A couple of weeks back after the GPT-5 release, I wrote a skeptical post that the fact that the GPT-5 model picker release was botched was something of a bearish sign for llm-assisted programming:
Okay, but if OpenAI cannot utilise their own models in coding/dev-ops to avoid a high-profile failure on a very high importance launch, what chance do other companies have? Why hasn’t the A.I. enabled OpenAI to improve their development/deployment strategies to avoid such techincal glitches?
Now Mike Judge has basically applied that logic more widely in a post: Where’s the Shovelware? Why AI Coding Claims Don’t Add Up, in which he argues that if LLMs were really 10xing developers’ productivity then we’d see a lot more software being released.
But before he gets to that he describes a little self-experimentation which I think was a pretty good experimental design:
I’d take a task and I’d estimate how long it would take to code if I were doing it by hand, and then I’d flip a coin, heads I’d use AI, and tails I’d just do it myself. Then I’d record when I started and when I ended. That would give me the delta, and I could use the delta to build AI vs no AI charts, and I’d see some trends. I ran that for six weeks, recording all that data, and do you know what I discovered?
The key point is that he is doing the estimate before flipping the coin, so there is less chance for any bias to creep in. Still not no chance, the task might be one that he already predicts would be be particularly amenable (or non-amenable) to A.I. speed-up and may adjust his human estimate accordingly, not to mention of course that he might just be trying very hard without the A.I. and deliberately stalling when using the A.I. coding assistant. Still, kudos for just actually doing the experiment, how many commentators on llm-assisted programming have done that?
You can see the resulting chart at the link. Now n is only 31 here, but I think his conclusion holds up pretty well.

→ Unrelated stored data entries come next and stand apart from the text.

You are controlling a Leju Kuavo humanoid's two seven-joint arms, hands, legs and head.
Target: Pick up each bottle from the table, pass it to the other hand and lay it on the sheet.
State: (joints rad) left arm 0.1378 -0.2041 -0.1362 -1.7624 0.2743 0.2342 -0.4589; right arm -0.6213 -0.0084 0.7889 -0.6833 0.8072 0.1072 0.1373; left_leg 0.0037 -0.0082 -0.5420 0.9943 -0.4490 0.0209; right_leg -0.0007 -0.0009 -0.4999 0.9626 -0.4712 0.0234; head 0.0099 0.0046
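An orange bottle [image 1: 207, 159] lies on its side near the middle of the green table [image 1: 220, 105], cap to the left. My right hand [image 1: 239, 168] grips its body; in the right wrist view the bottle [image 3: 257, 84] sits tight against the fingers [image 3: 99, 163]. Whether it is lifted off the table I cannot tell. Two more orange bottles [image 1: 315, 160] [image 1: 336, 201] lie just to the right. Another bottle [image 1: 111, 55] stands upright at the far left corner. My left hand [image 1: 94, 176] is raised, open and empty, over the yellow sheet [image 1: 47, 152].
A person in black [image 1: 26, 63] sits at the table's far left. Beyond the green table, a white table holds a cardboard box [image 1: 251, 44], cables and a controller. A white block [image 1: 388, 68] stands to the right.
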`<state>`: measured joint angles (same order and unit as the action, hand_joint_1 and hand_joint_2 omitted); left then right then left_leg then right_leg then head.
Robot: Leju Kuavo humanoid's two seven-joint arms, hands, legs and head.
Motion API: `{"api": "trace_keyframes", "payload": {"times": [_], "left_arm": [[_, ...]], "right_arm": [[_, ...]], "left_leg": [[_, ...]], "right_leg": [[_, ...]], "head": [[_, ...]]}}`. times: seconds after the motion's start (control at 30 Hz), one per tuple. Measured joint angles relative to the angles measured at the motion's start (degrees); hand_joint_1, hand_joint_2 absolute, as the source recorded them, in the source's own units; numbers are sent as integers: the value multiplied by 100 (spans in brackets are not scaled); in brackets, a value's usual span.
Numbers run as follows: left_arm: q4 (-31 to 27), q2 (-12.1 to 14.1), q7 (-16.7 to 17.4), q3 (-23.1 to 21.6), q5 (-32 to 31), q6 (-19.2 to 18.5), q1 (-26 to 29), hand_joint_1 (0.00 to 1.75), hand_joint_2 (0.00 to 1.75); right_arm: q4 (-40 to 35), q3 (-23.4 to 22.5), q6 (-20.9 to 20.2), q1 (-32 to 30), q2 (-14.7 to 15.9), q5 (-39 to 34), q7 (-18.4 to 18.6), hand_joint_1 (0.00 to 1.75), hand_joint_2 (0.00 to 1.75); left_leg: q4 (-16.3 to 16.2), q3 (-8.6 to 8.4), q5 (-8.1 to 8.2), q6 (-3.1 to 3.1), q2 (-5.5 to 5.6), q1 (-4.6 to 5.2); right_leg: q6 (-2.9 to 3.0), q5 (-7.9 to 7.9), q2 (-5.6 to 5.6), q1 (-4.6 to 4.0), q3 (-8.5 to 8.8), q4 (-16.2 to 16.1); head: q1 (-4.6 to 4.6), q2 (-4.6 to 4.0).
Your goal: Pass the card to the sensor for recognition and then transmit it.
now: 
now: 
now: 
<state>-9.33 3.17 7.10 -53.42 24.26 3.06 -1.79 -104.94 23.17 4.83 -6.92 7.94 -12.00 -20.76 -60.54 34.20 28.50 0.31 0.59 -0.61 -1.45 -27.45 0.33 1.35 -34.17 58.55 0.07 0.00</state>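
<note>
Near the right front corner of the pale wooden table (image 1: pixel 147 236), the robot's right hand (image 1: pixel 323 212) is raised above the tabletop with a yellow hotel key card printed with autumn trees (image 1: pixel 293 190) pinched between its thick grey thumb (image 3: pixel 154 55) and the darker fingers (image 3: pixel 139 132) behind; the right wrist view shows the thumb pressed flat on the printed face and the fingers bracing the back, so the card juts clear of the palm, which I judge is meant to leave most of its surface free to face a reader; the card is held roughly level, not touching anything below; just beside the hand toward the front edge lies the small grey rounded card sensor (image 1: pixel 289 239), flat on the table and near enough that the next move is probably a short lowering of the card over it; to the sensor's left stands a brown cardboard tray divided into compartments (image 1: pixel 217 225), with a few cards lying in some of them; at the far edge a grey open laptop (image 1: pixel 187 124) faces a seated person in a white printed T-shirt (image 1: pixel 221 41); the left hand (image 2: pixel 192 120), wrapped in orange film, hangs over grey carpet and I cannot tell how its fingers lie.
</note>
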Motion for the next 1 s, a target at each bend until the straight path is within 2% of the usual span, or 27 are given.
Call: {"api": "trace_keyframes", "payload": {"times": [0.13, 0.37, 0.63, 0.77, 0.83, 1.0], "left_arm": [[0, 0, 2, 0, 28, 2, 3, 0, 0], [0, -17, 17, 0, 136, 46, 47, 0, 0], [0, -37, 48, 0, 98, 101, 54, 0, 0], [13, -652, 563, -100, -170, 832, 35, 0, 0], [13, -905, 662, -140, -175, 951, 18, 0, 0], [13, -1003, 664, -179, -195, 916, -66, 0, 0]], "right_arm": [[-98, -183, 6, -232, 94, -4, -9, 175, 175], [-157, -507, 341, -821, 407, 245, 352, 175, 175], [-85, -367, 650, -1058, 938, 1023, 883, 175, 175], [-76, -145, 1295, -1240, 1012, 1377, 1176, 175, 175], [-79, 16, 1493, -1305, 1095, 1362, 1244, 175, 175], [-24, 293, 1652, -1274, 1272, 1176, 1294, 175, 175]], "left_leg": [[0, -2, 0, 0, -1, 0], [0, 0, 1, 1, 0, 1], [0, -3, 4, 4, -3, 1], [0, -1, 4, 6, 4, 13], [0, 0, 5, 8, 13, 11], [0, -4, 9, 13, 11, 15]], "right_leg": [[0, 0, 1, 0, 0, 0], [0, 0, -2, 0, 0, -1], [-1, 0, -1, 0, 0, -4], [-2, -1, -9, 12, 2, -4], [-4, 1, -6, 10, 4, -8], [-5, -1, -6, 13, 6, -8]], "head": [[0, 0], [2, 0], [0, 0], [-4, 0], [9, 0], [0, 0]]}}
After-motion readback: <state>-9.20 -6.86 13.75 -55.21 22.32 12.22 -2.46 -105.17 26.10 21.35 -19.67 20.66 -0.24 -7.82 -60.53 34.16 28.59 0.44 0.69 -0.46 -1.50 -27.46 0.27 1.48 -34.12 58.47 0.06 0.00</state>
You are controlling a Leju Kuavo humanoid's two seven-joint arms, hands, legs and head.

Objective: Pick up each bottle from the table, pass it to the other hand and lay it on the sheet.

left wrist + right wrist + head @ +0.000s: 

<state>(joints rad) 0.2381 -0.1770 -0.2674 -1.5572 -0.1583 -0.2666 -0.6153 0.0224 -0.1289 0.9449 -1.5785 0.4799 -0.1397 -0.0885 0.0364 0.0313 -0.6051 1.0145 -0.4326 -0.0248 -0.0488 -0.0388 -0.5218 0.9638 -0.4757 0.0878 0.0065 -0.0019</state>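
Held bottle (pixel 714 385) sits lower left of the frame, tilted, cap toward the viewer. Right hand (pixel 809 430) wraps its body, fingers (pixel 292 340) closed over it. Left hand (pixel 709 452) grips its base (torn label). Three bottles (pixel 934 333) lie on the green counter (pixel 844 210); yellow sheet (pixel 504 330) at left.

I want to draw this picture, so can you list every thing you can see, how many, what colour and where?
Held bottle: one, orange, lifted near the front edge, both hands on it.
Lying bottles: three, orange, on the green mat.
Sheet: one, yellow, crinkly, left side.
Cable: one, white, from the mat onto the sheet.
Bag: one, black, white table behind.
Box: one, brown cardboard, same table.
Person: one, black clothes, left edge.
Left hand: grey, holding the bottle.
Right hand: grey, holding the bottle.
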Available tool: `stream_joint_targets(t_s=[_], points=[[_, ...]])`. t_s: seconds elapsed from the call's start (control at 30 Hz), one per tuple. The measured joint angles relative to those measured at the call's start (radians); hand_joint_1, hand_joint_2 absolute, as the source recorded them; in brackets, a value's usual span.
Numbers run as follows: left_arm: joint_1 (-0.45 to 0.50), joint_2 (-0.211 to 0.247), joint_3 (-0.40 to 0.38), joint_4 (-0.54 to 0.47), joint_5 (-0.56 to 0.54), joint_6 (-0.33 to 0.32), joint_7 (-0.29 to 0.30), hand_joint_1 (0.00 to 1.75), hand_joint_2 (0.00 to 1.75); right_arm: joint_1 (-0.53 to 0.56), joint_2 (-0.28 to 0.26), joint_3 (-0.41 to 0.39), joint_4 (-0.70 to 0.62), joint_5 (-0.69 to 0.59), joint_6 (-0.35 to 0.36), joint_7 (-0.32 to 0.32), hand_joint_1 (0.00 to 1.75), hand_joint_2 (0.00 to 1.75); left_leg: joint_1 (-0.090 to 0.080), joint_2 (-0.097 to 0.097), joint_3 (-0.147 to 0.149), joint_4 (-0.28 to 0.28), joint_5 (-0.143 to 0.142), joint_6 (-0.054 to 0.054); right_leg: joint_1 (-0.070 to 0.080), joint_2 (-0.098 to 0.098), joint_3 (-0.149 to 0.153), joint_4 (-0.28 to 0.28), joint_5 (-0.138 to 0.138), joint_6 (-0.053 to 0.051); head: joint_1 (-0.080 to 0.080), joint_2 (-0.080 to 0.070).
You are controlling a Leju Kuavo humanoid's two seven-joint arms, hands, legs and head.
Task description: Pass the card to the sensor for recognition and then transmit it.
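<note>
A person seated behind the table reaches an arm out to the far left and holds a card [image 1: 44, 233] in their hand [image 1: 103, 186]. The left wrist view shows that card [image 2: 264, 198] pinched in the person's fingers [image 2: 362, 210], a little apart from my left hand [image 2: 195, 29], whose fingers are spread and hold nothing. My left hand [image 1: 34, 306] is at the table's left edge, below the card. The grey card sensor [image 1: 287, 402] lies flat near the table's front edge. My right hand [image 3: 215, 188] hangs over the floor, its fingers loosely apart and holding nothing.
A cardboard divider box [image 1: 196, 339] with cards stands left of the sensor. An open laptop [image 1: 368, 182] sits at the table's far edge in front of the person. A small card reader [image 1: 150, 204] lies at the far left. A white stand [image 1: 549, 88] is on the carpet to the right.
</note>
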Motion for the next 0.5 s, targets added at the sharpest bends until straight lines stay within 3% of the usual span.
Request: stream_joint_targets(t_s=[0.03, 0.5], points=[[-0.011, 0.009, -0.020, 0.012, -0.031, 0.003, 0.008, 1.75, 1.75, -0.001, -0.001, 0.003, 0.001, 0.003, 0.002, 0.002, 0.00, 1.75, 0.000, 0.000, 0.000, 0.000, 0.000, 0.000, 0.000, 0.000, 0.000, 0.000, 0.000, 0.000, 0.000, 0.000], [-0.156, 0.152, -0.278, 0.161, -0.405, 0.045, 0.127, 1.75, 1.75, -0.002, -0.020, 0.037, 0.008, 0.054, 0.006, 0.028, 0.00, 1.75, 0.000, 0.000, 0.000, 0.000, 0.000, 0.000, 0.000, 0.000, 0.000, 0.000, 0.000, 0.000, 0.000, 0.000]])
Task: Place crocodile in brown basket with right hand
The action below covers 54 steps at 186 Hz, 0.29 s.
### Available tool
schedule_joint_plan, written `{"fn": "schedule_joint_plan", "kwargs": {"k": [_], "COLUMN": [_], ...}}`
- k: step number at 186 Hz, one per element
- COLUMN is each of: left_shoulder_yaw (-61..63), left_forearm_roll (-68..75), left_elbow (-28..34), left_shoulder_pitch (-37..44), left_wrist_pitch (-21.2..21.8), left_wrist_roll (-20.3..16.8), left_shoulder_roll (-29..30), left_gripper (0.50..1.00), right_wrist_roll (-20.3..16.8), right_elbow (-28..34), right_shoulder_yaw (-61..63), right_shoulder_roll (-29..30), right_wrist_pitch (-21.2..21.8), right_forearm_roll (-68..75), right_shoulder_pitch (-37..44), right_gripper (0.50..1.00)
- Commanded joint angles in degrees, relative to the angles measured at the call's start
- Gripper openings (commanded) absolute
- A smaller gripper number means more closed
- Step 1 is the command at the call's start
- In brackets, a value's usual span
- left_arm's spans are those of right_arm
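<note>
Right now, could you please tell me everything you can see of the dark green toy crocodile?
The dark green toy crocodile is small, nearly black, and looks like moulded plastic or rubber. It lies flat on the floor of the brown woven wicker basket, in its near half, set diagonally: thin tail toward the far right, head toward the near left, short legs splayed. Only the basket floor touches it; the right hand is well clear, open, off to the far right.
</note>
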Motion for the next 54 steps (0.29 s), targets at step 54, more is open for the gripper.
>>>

That lack of differentiation between the groups is really interesting though. Yes, it’s a limited sample and could be chance, but also so far AI appears to slow me down by a median of 21%, exactly in line with the METR study. I can say definitively that I’m not seeing any massive increase in speed (i.e., 2x) using AI coding tools. If I were, the results would be statistically significant and the study would be over.
The rest of the post is well worth reading, there are some nice graphs which show a general lack in software production explosion. It’s very interesting that the new github public repositories is basically a horizontal line, I would have thought that at the very least llm-assisted programming was helping a lot of programmers knock-out (or at least start) their hobby itch-scratching projects. In particular to start such projects, llms do seem really good at providing a skeleton app from which to get started, so I’m shocked we’re not seeing more of these.